I Built a Fully Local AI Book Club Host


Have you ever had to host a book club, but didn’t want to read the week’s assigned chapter? Here I’ll walk you through how you can create your own AI book club host in only twice the time it would have taken you to read the whole book.

What is it?

Several months ago, Qwen3 open-sourced their TTS model, and I thought “Wouldn’t book club be so much cooler with a celebrity host?” Here began the idea for a fully local, AI-powered, celebrity TTS model. After doing some testing on their demo at hugging face, I was absolutely blown away with the zero-shot voice cloning. Even with just a short sample audio, it actually felt like I could have been talking to the real Luka. So what does an AI book club host look like behind the curtain?

The Stack

Stack diagram

1. WebRTC

This component had to solve several problems. It had to receive audio, determine when us humans finished speaking, fetch the audio transcriptions, and then pass that on to the LLM. On top of all that, it also needed to orchestrate the book club. LLMs can’t inherently do things like state management and managing timers. In order to have this feel like a real book club and not just a conversation with a budget ChatGPT, it would need to be able to guide the meeting from topic to topic. Lastly, it needed to be interruptible, because having definitely-not-Luka go on an unstoppable tirade would really ruin the session.

WebRTC stage manager interface
2. Speech-to-text (Whisper)

This stage was pretty simple. Because I was trying to get a realtime conversation feeling from the experience, I chose to run this on the GPU to be as fast as possible, but honestly, even the CPU version ran pretty quickly.

3. LLM (Ollama)

I knew I wanted this to be fully local, so that ruled out any flagship models like Sonnet 4.6. After benchmarking way too many different Ollama-supported models to find a balance between speed and performance, I found the sweet spot.
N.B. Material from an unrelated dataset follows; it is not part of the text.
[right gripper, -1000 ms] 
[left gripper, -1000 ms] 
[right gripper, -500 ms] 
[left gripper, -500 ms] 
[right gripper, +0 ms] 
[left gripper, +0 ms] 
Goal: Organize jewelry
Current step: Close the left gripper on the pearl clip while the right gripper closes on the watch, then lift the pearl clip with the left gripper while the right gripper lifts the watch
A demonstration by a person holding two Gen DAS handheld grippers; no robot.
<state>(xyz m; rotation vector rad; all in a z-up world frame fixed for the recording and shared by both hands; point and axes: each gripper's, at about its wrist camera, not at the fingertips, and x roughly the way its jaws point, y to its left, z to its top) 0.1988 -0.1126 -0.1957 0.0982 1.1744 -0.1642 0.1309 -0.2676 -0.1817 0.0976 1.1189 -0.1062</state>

With my GPU, I was locked in to models that were 4B parameters or less, otherwise there was too much of a delay. There were some models that outperformed Ollama in terms of feeling more human-like, but Ollama consistently gave the most text-to-speech friendly responses. The only thing left to do was to enable streaming so that it outputs token by token, and group those into sentences to send to TTS.
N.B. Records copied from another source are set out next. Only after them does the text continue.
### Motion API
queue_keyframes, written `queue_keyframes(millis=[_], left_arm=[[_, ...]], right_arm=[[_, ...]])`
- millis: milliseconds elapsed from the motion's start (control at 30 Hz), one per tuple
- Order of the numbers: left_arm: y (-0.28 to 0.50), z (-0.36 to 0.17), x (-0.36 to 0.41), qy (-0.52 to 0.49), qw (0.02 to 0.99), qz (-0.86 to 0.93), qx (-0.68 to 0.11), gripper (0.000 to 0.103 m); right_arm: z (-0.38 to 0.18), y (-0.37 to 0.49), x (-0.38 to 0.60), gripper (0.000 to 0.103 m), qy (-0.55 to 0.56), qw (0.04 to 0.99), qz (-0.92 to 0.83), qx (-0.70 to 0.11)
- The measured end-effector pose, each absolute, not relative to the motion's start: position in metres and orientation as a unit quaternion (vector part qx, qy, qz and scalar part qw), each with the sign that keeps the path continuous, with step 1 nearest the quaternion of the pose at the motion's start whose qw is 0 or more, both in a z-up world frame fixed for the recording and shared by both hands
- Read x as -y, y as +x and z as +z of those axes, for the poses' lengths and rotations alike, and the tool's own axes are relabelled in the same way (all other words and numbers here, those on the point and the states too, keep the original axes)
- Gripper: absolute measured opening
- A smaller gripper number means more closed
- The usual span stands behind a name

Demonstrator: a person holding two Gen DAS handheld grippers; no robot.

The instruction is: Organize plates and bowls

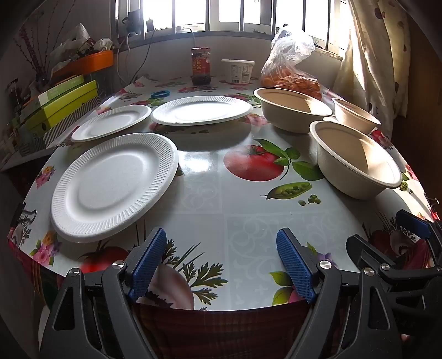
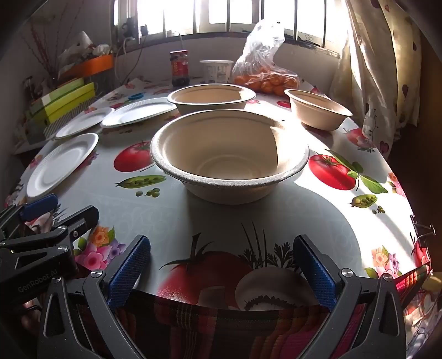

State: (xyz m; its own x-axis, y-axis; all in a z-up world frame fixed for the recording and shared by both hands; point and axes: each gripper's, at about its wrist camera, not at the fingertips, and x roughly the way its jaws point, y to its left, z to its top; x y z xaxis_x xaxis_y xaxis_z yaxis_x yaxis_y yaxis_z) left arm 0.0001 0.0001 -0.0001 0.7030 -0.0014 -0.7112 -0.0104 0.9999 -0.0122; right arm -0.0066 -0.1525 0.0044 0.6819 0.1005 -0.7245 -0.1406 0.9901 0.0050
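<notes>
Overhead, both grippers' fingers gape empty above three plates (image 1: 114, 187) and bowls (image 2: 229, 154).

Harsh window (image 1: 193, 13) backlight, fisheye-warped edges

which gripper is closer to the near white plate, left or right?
Left. The left gripper hangs open at the table edge, with the near white plate just ahead on its left. The right gripper, also open, faces the nearest bowl, the plate lying far to its left.
</notes>
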Motion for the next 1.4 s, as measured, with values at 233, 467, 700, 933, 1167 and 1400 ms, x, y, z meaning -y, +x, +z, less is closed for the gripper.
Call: queue_keyframes(millis=[233, 467, 700, 933, 1167, 1400], left_arm=[[0.0027, 0.0008, -0.0008, -0.009, 0.923, 0.003, -0.386, 0.082], [0.0, 0.0, -0.0001, -0.008, 0.924, 0.002, -0.382, 0.082], [0.0, 0.0, -0.0001, -0.008, 0.924, 0.002, -0.382, 0.082], [-0.0003, 0.0036, -0.0026, -0.007, 0.925, 0.002, -0.381, 0.082], [-0.0005, 0.0033, -0.0024, -0.007, 0.925, 0.002, -0.38, 0.082], [-0.0006, 0.0038, -0.0028, -0.007, 0.925, 0.002, -0.38, 0.082]], right_arm=[[0.0045, -0.007, 0.1527, 0.103, -0.026, 0.917, 0.066, -0.392], [0.005, -0.0073, 0.1528, 0.103, -0.026, 0.918, 0.066, -0.391], [0.005, -0.0077, 0.1527, 0.103, -0.026, 0.918, 0.066, -0.391], [0.005, -0.0081, 0.1526, 0.103, -0.025, 0.918, 0.066, -0.39], [0.0051, -0.0084, 0.1526, 0.103, -0.026, 0.918, 0.066, -0.39], [0.0052, -0.0085, 0.1526, 0.103, -0.026, 0.918, 0.066, -0.389]])
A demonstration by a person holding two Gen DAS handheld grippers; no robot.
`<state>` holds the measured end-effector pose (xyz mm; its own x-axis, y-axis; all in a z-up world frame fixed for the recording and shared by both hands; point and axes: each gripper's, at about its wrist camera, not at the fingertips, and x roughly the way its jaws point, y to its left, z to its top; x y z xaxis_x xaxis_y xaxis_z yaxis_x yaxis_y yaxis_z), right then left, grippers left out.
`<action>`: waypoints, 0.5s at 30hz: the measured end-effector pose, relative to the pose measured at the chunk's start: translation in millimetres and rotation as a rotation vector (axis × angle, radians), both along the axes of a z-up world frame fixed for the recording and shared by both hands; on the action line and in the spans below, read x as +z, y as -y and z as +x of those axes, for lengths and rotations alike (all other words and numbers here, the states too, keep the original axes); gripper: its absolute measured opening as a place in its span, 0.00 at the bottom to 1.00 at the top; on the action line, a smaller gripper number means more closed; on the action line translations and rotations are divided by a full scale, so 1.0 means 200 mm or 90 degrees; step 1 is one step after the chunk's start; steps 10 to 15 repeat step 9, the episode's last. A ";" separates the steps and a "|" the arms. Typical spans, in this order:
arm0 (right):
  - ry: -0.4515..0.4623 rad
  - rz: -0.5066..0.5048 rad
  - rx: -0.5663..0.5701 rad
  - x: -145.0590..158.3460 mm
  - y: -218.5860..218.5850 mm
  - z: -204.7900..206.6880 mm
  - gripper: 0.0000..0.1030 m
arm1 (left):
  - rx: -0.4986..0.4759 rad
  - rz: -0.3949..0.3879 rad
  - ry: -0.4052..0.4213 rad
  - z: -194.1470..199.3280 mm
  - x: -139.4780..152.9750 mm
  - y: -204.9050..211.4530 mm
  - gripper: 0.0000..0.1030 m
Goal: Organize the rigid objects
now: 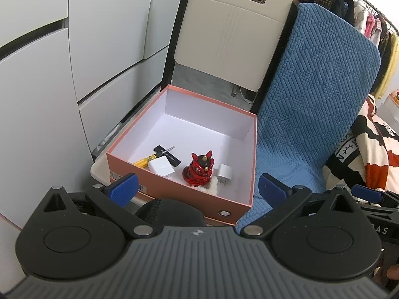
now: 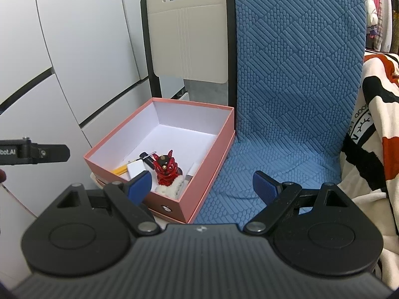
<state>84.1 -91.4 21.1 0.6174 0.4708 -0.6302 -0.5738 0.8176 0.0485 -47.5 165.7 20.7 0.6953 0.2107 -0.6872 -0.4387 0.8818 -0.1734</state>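
Observation:
An open pink box with a white inside sits on a chair seat. In it lie a red and black figurine, a white wall plug, a white square charger, a yellow-handled screwdriver, a black stick and a white fluffy piece. My left gripper hovers open over the box's near edge, holding nothing. My right gripper is open and empty, near the box's front right corner.
A blue quilted chair cover lies right of the box. A beige chair back rises behind it. White cabinet doors stand on the left. A patterned blanket and hanging clothes are at the right.

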 end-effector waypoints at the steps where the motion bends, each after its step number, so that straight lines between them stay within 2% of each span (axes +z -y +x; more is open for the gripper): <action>1: 0.000 0.001 0.001 0.00 0.00 0.00 0.87 | -0.001 -0.001 0.001 0.00 0.00 0.00 1.00; 15: 0.001 0.000 0.002 -0.01 0.00 -0.02 0.87 | -0.005 0.001 0.007 -0.01 0.02 0.01 1.00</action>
4. Text-to-speech (Qwen3-TTS?)

This is where it all started to fall apart. The original plan to use the hyper-realistic Qwen3-TTS model was starting to look dicey. It did run locally, but took a really long time. I’m talking 30 seconds to generate 10 seconds of audio on average. But, just because I couldn’t use Qwen3 in real time, doesn’t mean it was useless. Because the generated audio was so realistic, I was able to create a synthetic training set of 900 audio clips. 100 epochs later, I had trained a single voice model with Piper TTS that was able to run in real time. It wasn’t perfect, it wasn’t lifelike, but it was close enough.

Give it a listen

What’s next for definitely-not-Luka?

Now that I have a basic pipeline set up, I can pretty much use it for whatever I want, from custom assistants to powering my HomeAssistant. Now I just need the rest of the starting lineup to assemble the ultimate agentic team.